While a tiny plastic person shaped like a thumb on a skateboard may not seem like the ultimate form of entertainment, in third grade these things were all the rage. If you did not own a Tech Deck Dude complete with magnetic skateboard or surfboard, you were not one of the cool kids. At recess, everyone would line up their collections and brag about the coolest new models, and during class, the toys found happy homes stuck inside the metal cubbies of desks safe from the eyes of teachers.

“All the girls were interested in the little figures that came with the skateboards, and all the boys were interested in just the skateboards,” senior Charlotte Pitt said, an avid tech deck-er in the day.

But even magnetic plastic figures eventually cease to entertain and the elementary school population had to find a new way to pass the time. For girls, this came in a collection of hand games including Lemonade, Concentration, ABC Hit It and a few years later, Slide. Speed, diction and the ability to freeze on command for unknown amounts of time were all pivotal skills in the games, and many students still have the rhymes etched in their memories.

“I used to play slide all the time,” junior Maya Konstantino said. “It’s funny that I still remember how to play those games, but at this point I will probably have them memorized for life.”

The post-toys years of elementary school also brought on scores of early computer games like Rollercoaster Tycoon, Zoo Tycoon and of course the Sims. At first, all of these games were harmless ways for children to express the inner architect, businessman and all-powerful being within. Cheats were the talk of the wall-ball court and soon every kid knew how to create the perfect virtual world with the click of a few buttons.

But eventually we got tired of building elaborate zoos only to have annoying guests complain about the number of bathrooms and watching virtual families happily live their lives. Things took a turn for the worse.

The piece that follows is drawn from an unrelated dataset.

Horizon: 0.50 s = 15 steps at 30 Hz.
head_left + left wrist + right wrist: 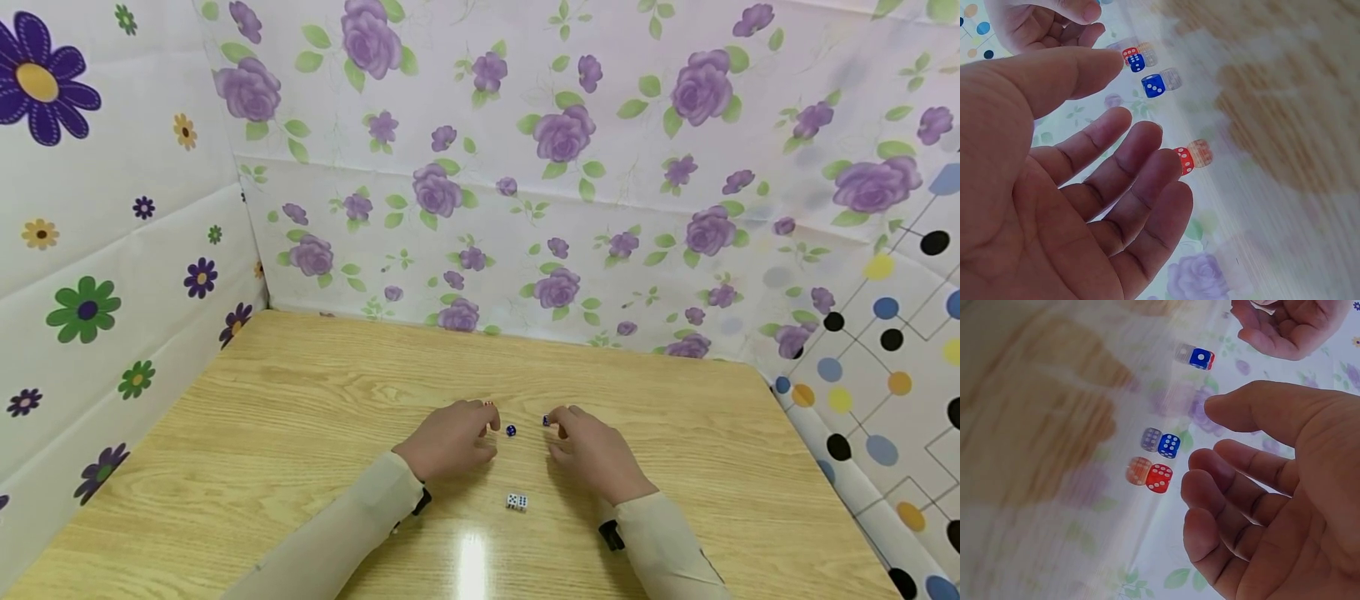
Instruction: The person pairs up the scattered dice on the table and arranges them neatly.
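My left hand (452, 437) is held low over the table with its fingers loosely bent and nothing between them. Just beyond its fingertips lies a red die (1184, 161), mostly covered by the hand in the head view. A blue die (511, 431) rests between the two hands. My right hand (600, 454) hovers opposite, its fingers relaxed and its palm bare. By its fingertips sit a second blue die (1169, 445) and another red die (1159, 479); the hand hides that red one in the head view.
Two white dice (517, 502) stand side by side nearer the front, between the forearms. The glossy wooden table (315, 367) meets a flower-printed cloth wall (495, 250) at the back. Patterned cloth also hangs at the left and right sides.
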Available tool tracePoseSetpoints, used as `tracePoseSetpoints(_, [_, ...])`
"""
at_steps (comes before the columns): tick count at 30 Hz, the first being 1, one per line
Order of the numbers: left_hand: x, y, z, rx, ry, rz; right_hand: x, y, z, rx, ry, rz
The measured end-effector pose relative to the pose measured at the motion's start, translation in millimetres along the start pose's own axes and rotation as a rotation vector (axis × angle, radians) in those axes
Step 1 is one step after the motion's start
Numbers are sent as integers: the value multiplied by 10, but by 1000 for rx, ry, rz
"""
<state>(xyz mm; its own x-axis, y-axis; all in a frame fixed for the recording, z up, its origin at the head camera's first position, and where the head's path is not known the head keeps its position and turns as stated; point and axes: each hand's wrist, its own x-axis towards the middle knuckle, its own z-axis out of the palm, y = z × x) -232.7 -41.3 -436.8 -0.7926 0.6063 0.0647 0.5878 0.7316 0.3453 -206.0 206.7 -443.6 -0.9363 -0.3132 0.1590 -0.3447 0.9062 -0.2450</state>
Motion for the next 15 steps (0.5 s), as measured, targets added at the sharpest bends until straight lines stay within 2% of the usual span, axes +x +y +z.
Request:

People began torturing their guests, using electric fences to lock them in the zoo and releasing lions and alligators while the masterminds laughed at the resulting frenzy and plotted more ways to create mayhem. Playing Sims with your friends was no longer a fun way of playing dollhouse online, but a brutal competition to see who could ruin lives more maniacally.

Online gaming also got its inception during our younger years with sites like Neopets, Club Penguin and Webkinz.  If you were lucky, your parents bought you a special membership, gaining you access to exclusive clothing for your penguin or webkin animal and other goodies for Neopets, which have since been long forgotten at the NeoPound. Club Penguin was especially popular because you could meet up with friends for some sled racing, or throw an igloo party complete with puffles galore. Kids were occupied for hours on end just waddling through the snowy world of Club Penguin, or even training to become a Secret Agent.

Free time was abundant in our younger years without homework, applications, or  responsibilities at all, and as kids, we found many ways to pass the time. Some make sense to us years later, some not so much. Now, like the mood rings and platforms of our parents heydays, our Tech Deck Dudes and old ponchos have been donated or shoved into the depths of the darkest closet, replaced with iPhone accessories and video games that years from now may seem as obsolete and silly as the fads of our youth.